# Problem
Find the line with "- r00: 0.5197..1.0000" in the records below. Output exactly from there until after the line with "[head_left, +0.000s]", without pictures.

[Information shown Boundary: Start]

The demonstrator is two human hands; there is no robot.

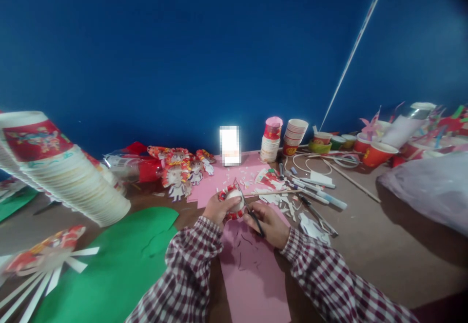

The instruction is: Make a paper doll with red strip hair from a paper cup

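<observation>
My left hand [217,209] is closed round a small red-and-white paper cup [232,199] held on its side over the pink paper sheet [252,269]. Its rim looks cut into strips. My right hand [268,223] grips black-handled scissors [251,209], whose blades point up and left to the cup's edge. Both sleeves are red-and-white check. Small paper scraps lie on the pink sheet under my hands.
A tall leaning stack of paper cups [54,167] fills the left. Green paper [120,264] lies front left, paper figures [179,167] behind it. Cup stacks [272,140], markers [314,189], a wooden stick [351,179] and red cups [378,153] lie right; a plastic bag [427,186] far right.
</observation>
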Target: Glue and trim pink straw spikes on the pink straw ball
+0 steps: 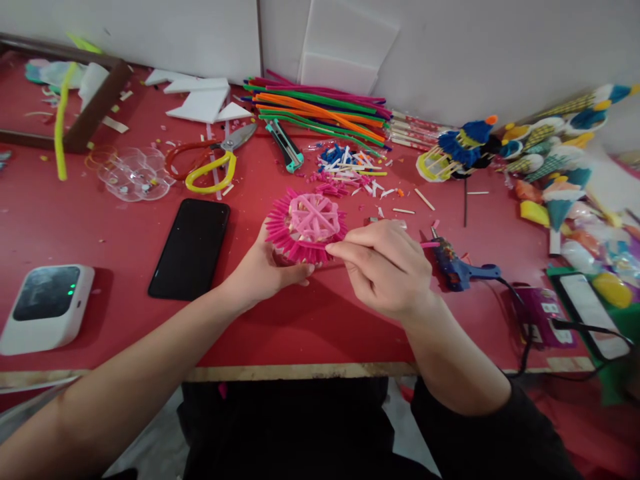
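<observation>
A round pink craft piece, ringed with short magenta straw bits and crossed by pale pink spokes, sits on the red table. My left hand cups it from below left, fingers closed around its edge. My right hand is pinched at the piece's right rim, thumb and forefinger pressed on a short magenta straw bit. A pink stick end pokes out past my right hand.
A black phone and a white device lie to the left, with scissors and a clear tray behind. A cutter, long coloured straws, cut scraps, a blue glue gun and craft birds lie right.
</observation>
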Demonstrator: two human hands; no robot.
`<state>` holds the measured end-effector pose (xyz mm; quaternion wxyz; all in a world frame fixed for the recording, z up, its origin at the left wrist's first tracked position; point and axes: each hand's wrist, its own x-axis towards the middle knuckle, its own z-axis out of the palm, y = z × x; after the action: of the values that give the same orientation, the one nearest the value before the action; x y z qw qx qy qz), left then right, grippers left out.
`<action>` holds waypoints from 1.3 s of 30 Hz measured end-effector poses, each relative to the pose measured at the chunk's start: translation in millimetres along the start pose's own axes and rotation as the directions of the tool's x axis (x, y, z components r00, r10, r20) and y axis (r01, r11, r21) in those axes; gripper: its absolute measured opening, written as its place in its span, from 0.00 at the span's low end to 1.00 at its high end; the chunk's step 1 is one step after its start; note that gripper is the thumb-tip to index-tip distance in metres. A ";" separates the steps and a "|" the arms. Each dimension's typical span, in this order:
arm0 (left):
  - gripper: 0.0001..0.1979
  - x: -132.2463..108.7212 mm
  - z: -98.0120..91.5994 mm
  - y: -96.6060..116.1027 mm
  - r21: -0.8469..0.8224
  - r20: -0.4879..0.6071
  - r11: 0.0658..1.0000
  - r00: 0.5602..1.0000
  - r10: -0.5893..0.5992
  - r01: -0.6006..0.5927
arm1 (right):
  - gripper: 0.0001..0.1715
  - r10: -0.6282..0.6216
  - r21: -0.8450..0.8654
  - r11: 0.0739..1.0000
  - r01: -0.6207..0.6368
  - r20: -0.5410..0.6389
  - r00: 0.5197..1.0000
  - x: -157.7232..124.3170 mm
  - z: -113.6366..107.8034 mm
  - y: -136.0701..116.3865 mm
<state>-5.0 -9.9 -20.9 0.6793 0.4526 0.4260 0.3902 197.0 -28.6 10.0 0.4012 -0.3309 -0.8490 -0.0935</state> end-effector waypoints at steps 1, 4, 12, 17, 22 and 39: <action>0.23 0.0 -0.2 0.8 0.011 0.009 1.000 1.000 0.010 -0.010 | 0.17 0.002 -0.001 1.000 -0.002 0.000 1.000 -0.2 0.2 -0.5; 0.24 -0.4 -0.8 2.6 0.061 0.032 0.998 0.999 0.001 -0.003 | 0.16 -0.002 -0.009 1.000 0.002 0.002 1.000 -0.2 0.4 -1.0; 0.35 -0.3 1.2 2.7 -0.004 0.068 0.999 0.997 0.047 -0.047 | 0.16 0.008 -0.006 1.000 -0.007 0.007 1.000 -1.5 0.0 0.4; 0.30 -1.1 0.3 4.3 -0.133 0.076 0.990 0.996 -0.035 0.045 | 0.16 -0.012 -0.026 1.000 0.012 -0.014 1.000 -1.3 -0.3 -1.5; 0.19 -0.8 0.1 7.6 -0.215 0.075 0.970 0.992 -0.102 0.116 | 0.14 -0.026 -0.049 0.999 0.025 -0.023 0.999 0.4 -0.3 -3.4; 0.36 -0.8 -0.7 -2.7 -0.191 0.032 0.982 0.999 -0.003 0.009 | 0.15 -0.030 -0.111 0.993 0.026 -0.033 0.999 1.5 2.2 -4.9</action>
<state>-5.5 -11.2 -23.4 0.7273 0.3902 0.3772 0.4202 191.9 -30.7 10.2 0.3953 -0.3391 -0.8401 -0.1517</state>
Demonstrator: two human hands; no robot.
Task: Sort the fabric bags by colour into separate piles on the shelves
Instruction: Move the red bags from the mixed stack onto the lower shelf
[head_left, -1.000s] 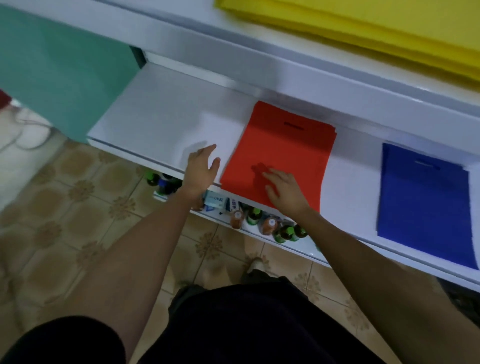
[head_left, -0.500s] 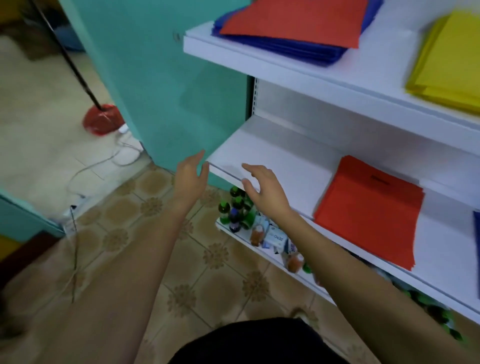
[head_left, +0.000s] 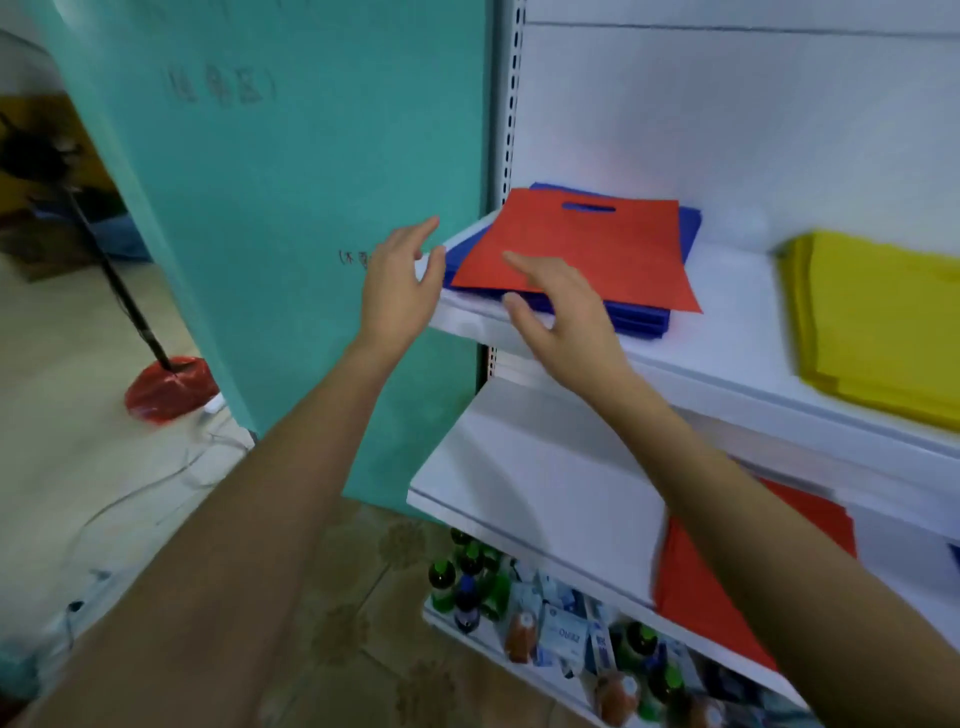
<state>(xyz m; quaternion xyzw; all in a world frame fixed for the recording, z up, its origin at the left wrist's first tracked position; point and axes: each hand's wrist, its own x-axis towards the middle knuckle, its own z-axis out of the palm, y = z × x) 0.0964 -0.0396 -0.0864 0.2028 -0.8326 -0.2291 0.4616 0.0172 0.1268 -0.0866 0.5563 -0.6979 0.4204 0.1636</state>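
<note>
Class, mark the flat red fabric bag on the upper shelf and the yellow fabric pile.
Flat red fabric bag (head_left: 597, 244): head view, its middle.
Yellow fabric pile (head_left: 883, 322): head view, top sheet's middle.

Matt red fabric bag (head_left: 571, 249) over matt blue fabric bags (head_left: 639, 319), matt yellow fabric pile (head_left: 878, 322), smooth white painted shelf (head_left: 727, 332), glossy bottles (head_left: 467, 587), patterned floor tiles (head_left: 363, 623)
</note>
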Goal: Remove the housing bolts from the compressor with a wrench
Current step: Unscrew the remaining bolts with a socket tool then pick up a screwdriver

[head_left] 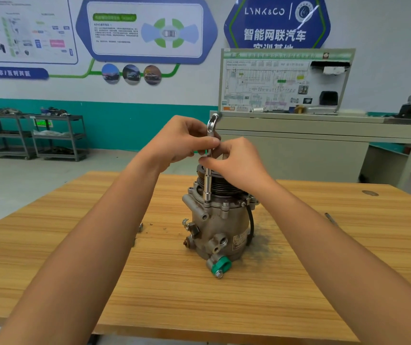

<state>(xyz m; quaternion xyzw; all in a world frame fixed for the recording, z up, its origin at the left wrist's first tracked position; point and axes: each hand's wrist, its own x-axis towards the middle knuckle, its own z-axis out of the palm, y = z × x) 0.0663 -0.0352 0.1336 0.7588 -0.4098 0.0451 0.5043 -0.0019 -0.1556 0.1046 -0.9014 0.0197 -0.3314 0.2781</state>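
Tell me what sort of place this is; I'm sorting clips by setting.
Probably an automotive training workshop: wall posters about connected cars, a wiring-diagram teaching board on a cabinet, and a compressor standing on a wooden bench.

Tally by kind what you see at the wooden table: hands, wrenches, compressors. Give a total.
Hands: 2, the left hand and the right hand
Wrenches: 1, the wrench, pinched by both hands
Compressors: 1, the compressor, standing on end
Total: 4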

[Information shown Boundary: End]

# Reply to the task
  - r00: 0.5197..1.0000
  - x: -157.7232..124.3170 mm
  - z: -113.6366..107.8034 mm
  - y: -136.0701..116.3865 mm
<state>-5.0 -9.9 -20.9 0.6793 0.4526 0.4260 0.3902 197.0 -28.6 10.0 0.4012 -0.3309 -0.8490 -0.0935</state> end-effector waypoints at steps 1, 4, 12, 17, 22 and 39: <action>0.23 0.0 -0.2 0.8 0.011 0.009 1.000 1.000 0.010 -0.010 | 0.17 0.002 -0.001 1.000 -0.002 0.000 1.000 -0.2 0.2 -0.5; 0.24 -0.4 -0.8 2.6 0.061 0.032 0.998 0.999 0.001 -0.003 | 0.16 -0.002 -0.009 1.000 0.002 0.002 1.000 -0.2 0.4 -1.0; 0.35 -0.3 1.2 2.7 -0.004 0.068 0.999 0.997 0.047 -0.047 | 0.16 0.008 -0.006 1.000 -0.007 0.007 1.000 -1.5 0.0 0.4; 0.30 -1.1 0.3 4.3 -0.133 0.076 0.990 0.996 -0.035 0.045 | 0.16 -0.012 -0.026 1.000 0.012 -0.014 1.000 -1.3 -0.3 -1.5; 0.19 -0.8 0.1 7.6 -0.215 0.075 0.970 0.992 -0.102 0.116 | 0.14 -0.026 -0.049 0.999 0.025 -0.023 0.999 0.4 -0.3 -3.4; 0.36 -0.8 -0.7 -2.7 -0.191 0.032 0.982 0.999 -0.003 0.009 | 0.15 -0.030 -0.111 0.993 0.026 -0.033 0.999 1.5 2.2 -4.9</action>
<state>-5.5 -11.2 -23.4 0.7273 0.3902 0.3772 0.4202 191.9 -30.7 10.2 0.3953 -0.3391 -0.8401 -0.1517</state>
Demonstrator: two human hands; no robot.
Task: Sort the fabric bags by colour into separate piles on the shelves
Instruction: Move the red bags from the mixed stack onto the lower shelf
[head_left, -1.000s] 
[head_left, -0.500s] 
[head_left, +0.000s] 

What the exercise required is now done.